With a full count against Estrada, Davis blasted a home run over the left-field wall. The ball banged off the facing to the second deck. It was his ninth homer of the season, a career high, and second of the series. Cleveland had a 1-0 lead.

Bauer’s five innings on Friday left him unavailable to take his scheduled turn in the Cleveland rotation, and righty Zach McAllister, who had pitched a scoreless 11th inning in the marathon, filled in. A starter before transitioning to the bullpen in 2014, McAllister had not pitched more than two innings in a game since April 2015.

In the bottom of the first, McAllister drilled Toronto’s leadoff batter, Ezequiel Carrera, with his first pitch. As Devon Travis struck out, Carrera stole second base.
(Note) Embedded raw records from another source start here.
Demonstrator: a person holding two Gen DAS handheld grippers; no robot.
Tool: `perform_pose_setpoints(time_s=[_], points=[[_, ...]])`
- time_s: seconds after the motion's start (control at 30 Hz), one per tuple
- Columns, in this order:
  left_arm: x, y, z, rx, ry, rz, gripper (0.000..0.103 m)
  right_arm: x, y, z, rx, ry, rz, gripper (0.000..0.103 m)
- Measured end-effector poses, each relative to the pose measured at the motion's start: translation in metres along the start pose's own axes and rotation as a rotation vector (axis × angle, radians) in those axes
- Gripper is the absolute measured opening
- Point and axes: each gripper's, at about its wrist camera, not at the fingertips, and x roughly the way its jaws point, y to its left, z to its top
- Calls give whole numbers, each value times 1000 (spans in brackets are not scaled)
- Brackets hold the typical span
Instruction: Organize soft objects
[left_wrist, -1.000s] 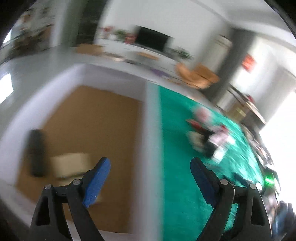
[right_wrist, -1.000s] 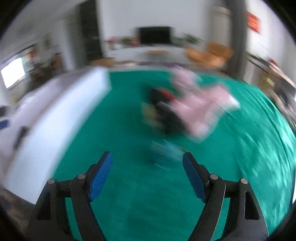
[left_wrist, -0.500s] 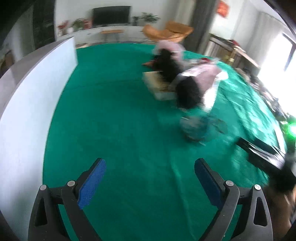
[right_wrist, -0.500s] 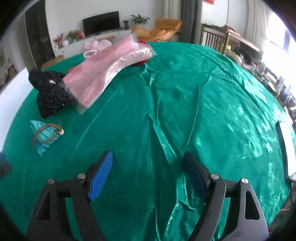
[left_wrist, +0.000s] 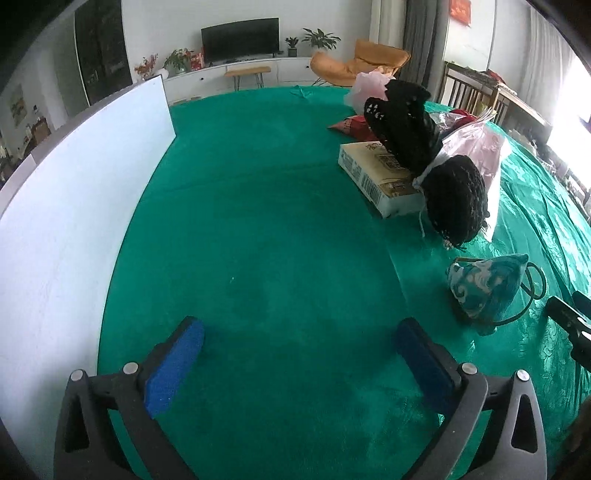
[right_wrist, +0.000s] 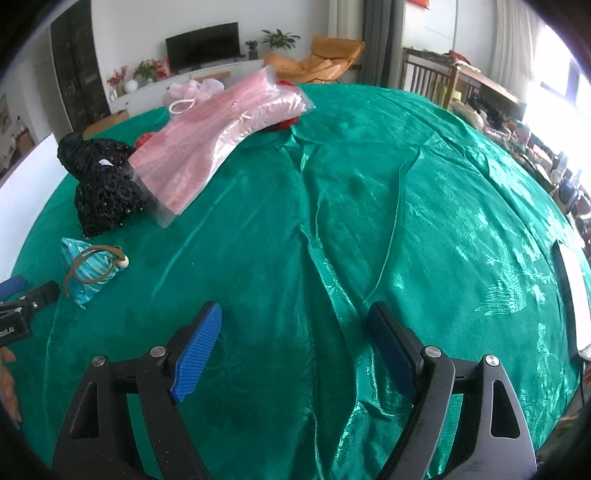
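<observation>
- Two grippers over a green cloth (right_wrist: 369, 206), both empty; nothing sorted yet, by the look of it.
- left gripper (left_wrist: 299, 354): jaws have just been opening and stand spread wide, nothing between them, only bare green cloth below.
- right gripper (right_wrist: 295, 343): fingers released too, apart over wrinkled cloth, gripping nothing.
- Nearest soft item: teal pouch (left_wrist: 484, 288) with a brown cord loop, lying on the cloth.
- Key relation: in the left wrist view the pouch sits ahead and to the right of the left fingers, near the right pad; in the right wrist view the same pouch (right_wrist: 92, 266) sits ahead and well to the left of the right fingers.
- So the pouch lies between the two grippers; which one is closer cannot be told.
- Pouch is lumpy, no clear long axis; the cord trails off to one side.
- Farther back: black mesh bag (left_wrist: 454, 199) leaning against a cream box (left_wrist: 376, 173), a pink bagged garment (right_wrist: 221, 136) draped over the pile.
- White panel (left_wrist: 74, 192) stands along the cloth's left edge.
- Likely next: one gripper swings sideways to the pouch.
</observation>
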Motion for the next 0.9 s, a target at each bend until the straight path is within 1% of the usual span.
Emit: perform_pose_setpoints(time_s=[0.9], points=[[-1, 0, 1, 0, 0, 0, 103, 0, 0, -1, 0, 1, 1, 85]])
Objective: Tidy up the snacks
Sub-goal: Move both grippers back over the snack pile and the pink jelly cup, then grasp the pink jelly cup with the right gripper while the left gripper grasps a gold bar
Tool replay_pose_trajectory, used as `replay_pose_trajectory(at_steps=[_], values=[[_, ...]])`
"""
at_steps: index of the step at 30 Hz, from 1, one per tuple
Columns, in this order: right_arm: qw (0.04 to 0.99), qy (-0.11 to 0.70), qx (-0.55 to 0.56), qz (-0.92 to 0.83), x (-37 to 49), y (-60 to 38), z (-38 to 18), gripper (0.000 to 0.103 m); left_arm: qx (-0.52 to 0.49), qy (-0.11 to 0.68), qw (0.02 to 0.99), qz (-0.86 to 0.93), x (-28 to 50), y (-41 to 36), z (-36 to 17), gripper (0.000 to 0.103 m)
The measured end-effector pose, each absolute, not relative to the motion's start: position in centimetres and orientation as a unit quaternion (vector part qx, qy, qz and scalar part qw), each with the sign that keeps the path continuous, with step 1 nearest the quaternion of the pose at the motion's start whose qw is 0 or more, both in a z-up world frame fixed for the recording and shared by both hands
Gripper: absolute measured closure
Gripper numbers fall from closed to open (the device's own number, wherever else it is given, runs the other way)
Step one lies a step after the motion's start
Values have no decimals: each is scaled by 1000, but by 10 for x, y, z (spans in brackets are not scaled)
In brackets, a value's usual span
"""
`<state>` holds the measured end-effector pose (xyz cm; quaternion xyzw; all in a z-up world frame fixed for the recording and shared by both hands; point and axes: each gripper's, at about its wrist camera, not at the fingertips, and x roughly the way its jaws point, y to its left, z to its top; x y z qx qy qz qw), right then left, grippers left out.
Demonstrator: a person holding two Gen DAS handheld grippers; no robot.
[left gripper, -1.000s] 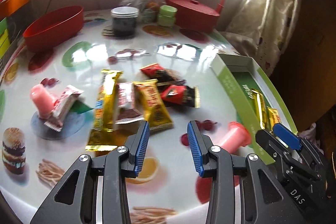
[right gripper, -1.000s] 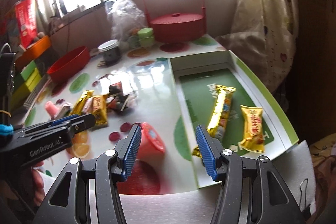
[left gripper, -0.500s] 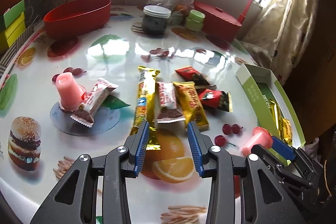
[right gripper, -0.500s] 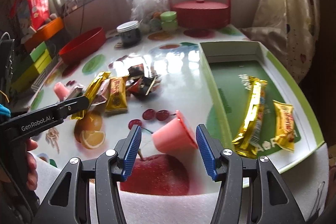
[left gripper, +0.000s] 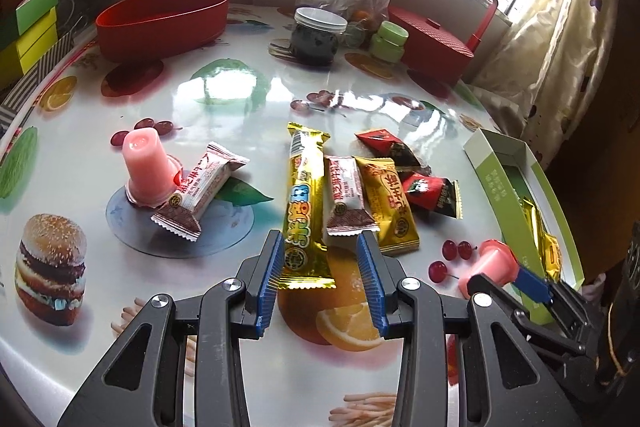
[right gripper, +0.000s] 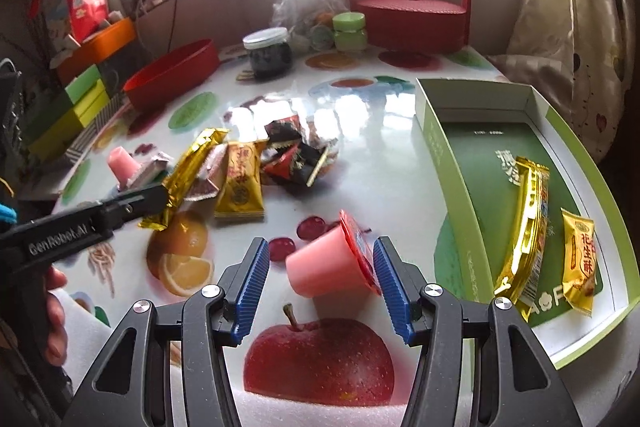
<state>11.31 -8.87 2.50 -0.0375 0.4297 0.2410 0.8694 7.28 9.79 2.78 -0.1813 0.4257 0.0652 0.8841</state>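
Right wrist view: tipped-over pink jelly cup (right gripper: 326,263) lies on the fruit-print table (right gripper: 380,163) between the spread right gripper (right gripper: 318,277). Beside it, green cardboard tray (right gripper: 452,163) holds two gold-wrapped bars (right gripper: 528,223). Left gripper (left gripper: 322,269), spread, straddles long gold snack bar (left gripper: 305,207).

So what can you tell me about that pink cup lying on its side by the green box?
The pink jelly cup looks like smooth plastic, sealed with a red foil lid. It lies tipped on its side on the printed tablecloth, lid toward the green box. The open right gripper brackets it, fingers not visibly touching.
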Motion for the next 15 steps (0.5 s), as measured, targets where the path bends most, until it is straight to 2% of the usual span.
replay_pose_trajectory(at_steps=[6, 15], values=[[878, 428, -7, 216, 102, -103, 30, 49, -186, 425, 883, 69, 71, 103, 27, 64], [843, 479, 80, 232, 111, -107, 22, 49, -191, 425, 882, 70, 71, 108, 25, 64]])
Josh Donaldson walked before Edwin Encarnacion launched his 22nd round-tripper of the season, giving Toronto a 3-1 lead. It took McAllister 31 pitches to close out the inning; he did not return to the mound in the second.

Davis’s second opportunity against Estrada came in the third. Tyler Naquin singled to right to start the inning. Darwin Barney struck out, but then Davis battled Estrada for seven pitches. On the eighth offering, Davis drove the ball down the right-field line. Toronto’s Carrera dove for the ball but missed, and Davis wound up with an RBI triple, as Naquin scored Cleveland’s second run. Estrada recovered, fanning Jason Kipnis and retiring José Ramírez on a fly ball, to strand Davis at third and maintain the one-run lead.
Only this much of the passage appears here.